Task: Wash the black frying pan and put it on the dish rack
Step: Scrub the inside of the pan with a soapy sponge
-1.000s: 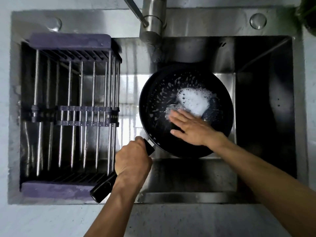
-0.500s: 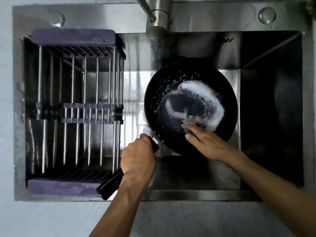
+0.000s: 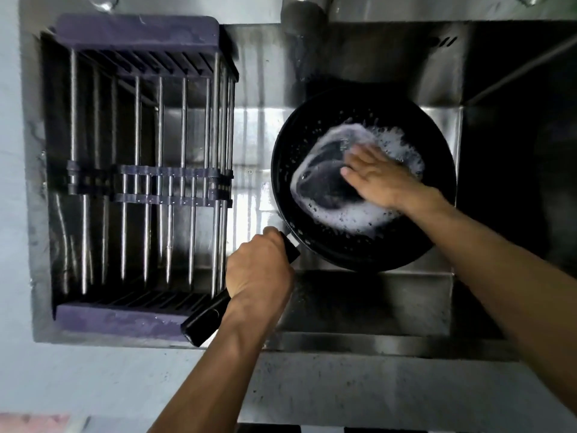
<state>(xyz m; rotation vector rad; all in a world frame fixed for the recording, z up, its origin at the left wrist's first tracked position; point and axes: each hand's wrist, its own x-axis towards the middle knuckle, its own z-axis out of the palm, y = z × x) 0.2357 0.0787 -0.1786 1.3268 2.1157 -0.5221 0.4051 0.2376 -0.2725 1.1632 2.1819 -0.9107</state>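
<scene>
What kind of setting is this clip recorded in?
Most likely a home kitchen, at the sink. A stainless steel sink holds a soapy black frying pan, a purple-framed dish rack sits over its left side, and a tap base stands behind.

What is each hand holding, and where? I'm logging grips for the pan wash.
Left hand grips the frying pan by its handle. Right hand presses flat inside; nothing visibly gripped.

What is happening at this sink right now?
A person is scrubbing a round black frying pan over the stainless steel sink. The left hand grips its black handle; the right hand rubs white soap foam around inside. The purple-ended metal dish rack on the left holds nothing visible.
</scene>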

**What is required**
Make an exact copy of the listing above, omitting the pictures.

**Solution to this task**
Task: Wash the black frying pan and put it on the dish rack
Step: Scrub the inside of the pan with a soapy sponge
-1.000s: 
-0.500s: 
+0.000s: 
<state>(xyz m; rotation vector rad; all in a world frame fixed for the recording, z up, its origin at the left wrist's first tracked position; point and axes: each hand's wrist, its own x-axis towards the middle knuckle, its own z-axis out of the palm, y = z × x) 0.2357 0.0787 -0.1786 1.3268 2.1157 -0.5221 0.4051 0.2376 -0.2725 1.1632 2.1819 -0.9107</state>
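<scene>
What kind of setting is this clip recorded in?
Most likely a home kitchen, at the sink. A stainless steel sink holds a soapy black frying pan, a purple-framed dish rack sits over its left side, and a tap base stands behind.

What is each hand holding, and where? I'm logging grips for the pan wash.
Left hand grips the frying pan by its handle. Right hand presses flat inside; nothing visibly gripped.

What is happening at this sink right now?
A person is scrubbing a round black frying pan over the stainless steel sink. The left hand grips its black handle; the right hand rubs white soap foam around inside. The purple-ended metal dish rack on the left holds nothing visible.
</scene>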

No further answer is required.